I am now 5 days post op. I am doing well. I haven’t been too hungry-if I feel a pang I just drink some broth and I am ok. Today is my first day alone since surgery. Hubby is at work, son at school. I am still in my nightie as I am not driving yet. I awoke feeling nauseous today. That is a first. The thought of ingesting anything grosses me out. I had some tea and am working on water right now.
I haven’t been able to get into dancing since I broke up with xBFF-it was always a part of our goddess practice. My mom had this cool machine called a Zizzle Zoundz machine. It is the white ameoba shaped thing with lights on it. You place these shapes on the lights and can make endless varieties of music. It is really cool. I want one. I enjoyed dancing for the first time in a long while-incisions and all.

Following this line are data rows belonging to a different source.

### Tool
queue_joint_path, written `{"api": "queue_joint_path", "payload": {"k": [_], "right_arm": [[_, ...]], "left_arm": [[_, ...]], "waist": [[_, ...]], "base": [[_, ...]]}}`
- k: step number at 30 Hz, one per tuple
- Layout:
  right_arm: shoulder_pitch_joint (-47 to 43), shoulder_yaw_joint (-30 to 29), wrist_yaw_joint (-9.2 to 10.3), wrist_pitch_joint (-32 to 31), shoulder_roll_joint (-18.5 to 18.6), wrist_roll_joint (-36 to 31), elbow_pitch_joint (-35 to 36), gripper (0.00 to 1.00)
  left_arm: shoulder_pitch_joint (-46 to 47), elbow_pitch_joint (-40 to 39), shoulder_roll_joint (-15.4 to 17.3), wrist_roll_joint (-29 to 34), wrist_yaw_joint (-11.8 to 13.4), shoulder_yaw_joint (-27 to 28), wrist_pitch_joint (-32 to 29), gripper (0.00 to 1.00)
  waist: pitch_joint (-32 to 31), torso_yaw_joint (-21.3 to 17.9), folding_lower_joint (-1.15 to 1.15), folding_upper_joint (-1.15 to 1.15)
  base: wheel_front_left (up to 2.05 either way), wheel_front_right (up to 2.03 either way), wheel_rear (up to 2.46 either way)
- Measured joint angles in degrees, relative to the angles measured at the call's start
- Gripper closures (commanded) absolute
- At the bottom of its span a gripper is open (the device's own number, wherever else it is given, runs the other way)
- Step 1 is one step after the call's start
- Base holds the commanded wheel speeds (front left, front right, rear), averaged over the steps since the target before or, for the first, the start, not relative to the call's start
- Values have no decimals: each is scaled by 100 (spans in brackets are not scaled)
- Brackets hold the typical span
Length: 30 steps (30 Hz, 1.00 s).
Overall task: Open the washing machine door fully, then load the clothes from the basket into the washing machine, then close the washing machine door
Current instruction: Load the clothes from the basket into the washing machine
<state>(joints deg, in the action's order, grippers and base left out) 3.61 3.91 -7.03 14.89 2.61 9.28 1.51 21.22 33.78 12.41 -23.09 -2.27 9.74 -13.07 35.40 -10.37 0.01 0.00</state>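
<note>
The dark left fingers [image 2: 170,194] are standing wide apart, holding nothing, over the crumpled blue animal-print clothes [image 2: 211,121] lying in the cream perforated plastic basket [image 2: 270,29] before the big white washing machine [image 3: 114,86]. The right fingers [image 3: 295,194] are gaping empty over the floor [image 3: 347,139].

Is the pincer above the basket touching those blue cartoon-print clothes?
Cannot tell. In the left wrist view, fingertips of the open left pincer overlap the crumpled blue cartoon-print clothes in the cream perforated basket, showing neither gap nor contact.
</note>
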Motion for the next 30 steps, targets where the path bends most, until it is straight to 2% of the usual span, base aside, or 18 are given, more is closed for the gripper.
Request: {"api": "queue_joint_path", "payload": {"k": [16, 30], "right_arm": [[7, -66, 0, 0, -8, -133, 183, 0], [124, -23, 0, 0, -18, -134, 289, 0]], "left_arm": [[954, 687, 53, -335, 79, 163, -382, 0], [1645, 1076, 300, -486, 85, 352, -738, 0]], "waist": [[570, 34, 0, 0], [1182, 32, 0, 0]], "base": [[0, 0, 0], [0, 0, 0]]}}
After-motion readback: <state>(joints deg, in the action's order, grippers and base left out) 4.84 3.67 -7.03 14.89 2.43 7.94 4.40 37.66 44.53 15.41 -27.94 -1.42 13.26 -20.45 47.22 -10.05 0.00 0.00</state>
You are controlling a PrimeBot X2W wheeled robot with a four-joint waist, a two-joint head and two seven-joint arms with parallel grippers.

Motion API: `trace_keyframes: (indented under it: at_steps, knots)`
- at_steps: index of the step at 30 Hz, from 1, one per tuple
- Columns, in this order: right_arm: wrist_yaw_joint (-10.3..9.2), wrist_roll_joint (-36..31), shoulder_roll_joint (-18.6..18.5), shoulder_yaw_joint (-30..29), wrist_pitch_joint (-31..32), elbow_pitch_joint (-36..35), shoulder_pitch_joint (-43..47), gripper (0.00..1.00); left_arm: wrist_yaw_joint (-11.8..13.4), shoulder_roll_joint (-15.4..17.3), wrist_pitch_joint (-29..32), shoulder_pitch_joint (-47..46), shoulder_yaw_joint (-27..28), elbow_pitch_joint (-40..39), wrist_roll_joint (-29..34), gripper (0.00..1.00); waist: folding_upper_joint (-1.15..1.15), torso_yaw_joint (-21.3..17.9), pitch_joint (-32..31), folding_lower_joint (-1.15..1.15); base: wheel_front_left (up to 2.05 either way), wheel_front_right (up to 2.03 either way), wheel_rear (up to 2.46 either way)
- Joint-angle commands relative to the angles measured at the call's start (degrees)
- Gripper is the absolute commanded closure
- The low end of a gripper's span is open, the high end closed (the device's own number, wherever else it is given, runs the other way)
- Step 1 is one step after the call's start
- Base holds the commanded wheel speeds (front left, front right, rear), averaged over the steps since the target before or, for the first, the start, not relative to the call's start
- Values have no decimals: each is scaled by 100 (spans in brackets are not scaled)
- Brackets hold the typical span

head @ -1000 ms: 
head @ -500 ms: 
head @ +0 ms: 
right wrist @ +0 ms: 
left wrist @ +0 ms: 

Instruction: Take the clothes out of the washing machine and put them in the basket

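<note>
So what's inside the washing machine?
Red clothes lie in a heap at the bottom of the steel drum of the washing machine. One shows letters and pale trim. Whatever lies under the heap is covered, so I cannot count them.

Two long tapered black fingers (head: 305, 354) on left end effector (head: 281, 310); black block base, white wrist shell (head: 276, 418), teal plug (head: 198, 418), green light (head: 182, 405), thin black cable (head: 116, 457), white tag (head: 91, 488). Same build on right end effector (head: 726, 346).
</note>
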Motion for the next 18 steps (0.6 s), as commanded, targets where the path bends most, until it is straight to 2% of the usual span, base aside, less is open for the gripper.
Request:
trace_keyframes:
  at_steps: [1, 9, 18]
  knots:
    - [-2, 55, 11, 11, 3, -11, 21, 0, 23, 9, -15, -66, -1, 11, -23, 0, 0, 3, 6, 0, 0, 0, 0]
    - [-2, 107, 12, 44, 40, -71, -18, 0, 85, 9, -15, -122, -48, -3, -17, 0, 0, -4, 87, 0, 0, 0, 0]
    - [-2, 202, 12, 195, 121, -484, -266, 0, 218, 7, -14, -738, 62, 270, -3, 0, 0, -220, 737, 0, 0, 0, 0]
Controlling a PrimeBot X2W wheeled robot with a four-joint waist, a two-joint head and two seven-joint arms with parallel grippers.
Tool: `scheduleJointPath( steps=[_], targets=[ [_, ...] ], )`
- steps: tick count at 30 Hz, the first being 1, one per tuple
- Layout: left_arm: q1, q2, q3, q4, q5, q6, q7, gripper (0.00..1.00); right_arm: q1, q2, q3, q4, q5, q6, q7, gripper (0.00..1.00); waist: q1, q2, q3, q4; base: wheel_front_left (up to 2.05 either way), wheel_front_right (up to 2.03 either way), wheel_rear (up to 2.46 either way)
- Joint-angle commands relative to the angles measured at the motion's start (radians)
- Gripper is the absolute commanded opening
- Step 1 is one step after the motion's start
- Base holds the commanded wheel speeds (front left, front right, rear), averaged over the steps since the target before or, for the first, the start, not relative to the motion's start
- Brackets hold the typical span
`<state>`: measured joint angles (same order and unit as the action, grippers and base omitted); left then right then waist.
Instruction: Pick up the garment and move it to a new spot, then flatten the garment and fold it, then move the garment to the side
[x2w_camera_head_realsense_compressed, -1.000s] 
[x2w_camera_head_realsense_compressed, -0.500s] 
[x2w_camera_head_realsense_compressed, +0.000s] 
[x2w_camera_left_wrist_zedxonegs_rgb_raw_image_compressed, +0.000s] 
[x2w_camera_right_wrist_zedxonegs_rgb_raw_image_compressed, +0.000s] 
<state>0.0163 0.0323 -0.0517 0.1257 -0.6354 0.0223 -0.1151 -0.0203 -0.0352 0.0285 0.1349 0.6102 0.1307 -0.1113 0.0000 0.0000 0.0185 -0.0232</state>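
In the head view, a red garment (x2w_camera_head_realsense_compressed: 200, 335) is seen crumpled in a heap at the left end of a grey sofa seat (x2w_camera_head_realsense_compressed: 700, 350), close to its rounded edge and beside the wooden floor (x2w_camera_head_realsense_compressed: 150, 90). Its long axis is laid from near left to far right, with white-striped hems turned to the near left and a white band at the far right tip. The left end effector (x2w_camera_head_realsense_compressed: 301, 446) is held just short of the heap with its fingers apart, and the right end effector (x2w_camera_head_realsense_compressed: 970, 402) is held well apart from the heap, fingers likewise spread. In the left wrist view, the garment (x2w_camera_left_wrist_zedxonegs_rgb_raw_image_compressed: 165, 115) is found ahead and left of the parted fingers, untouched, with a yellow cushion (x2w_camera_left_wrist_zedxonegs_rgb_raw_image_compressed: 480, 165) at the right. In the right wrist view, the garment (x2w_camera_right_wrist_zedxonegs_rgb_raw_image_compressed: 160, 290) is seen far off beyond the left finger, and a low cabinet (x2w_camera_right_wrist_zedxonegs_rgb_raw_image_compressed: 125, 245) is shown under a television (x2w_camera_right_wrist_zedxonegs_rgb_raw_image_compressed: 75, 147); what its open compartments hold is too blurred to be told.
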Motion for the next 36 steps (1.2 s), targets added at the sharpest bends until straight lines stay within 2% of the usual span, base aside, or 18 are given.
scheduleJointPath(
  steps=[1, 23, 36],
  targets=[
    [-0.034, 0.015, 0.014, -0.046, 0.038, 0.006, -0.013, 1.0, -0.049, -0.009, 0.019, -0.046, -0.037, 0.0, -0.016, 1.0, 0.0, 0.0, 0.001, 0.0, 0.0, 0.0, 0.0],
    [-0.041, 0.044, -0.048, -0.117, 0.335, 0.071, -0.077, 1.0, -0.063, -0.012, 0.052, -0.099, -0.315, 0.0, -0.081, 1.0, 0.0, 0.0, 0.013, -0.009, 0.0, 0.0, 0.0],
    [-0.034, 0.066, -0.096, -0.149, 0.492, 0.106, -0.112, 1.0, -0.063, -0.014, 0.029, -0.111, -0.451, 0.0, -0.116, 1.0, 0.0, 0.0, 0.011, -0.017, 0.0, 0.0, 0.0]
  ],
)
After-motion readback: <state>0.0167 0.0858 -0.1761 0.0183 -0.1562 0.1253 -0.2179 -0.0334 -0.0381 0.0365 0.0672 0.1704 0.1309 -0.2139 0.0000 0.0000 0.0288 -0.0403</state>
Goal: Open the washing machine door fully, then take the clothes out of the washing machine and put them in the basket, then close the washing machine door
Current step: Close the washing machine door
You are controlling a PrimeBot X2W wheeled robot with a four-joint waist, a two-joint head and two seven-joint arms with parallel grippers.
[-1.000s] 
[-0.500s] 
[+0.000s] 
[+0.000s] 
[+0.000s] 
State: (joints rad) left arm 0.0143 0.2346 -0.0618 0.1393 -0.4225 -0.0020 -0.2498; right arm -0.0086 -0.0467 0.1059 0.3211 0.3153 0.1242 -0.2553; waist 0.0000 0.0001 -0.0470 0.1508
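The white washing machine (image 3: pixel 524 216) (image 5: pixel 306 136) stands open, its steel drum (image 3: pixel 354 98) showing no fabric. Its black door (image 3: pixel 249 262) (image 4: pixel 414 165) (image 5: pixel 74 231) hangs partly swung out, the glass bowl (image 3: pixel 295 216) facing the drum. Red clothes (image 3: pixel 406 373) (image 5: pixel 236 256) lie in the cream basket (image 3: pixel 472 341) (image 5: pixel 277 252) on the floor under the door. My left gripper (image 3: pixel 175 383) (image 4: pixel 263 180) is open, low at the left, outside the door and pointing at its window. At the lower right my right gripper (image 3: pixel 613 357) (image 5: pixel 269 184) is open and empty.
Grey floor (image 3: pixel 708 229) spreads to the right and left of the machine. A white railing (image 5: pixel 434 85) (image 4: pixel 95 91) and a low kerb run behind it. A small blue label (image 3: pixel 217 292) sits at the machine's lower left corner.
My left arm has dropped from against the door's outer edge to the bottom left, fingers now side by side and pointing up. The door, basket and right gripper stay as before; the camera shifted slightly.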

So today I am feeling lost. Without anchor. Without appetite. I feel a little like I did after I had my son. After being pregnant for 9+ months and then finally giving birth, I was quite surprised to still look pregnant. Well-I had fat surgery and am surprised to still look fat. Before and after pix are great but they are not a day to day record. I just keep reminding myself of that.
So today I pray for healing and rest. Please Goddess let me sleep in a bed tonight-no more nights on the lazy-goddess chair. Productivity. Purpose. Joy? Yes – please Goddess bring me some joy today.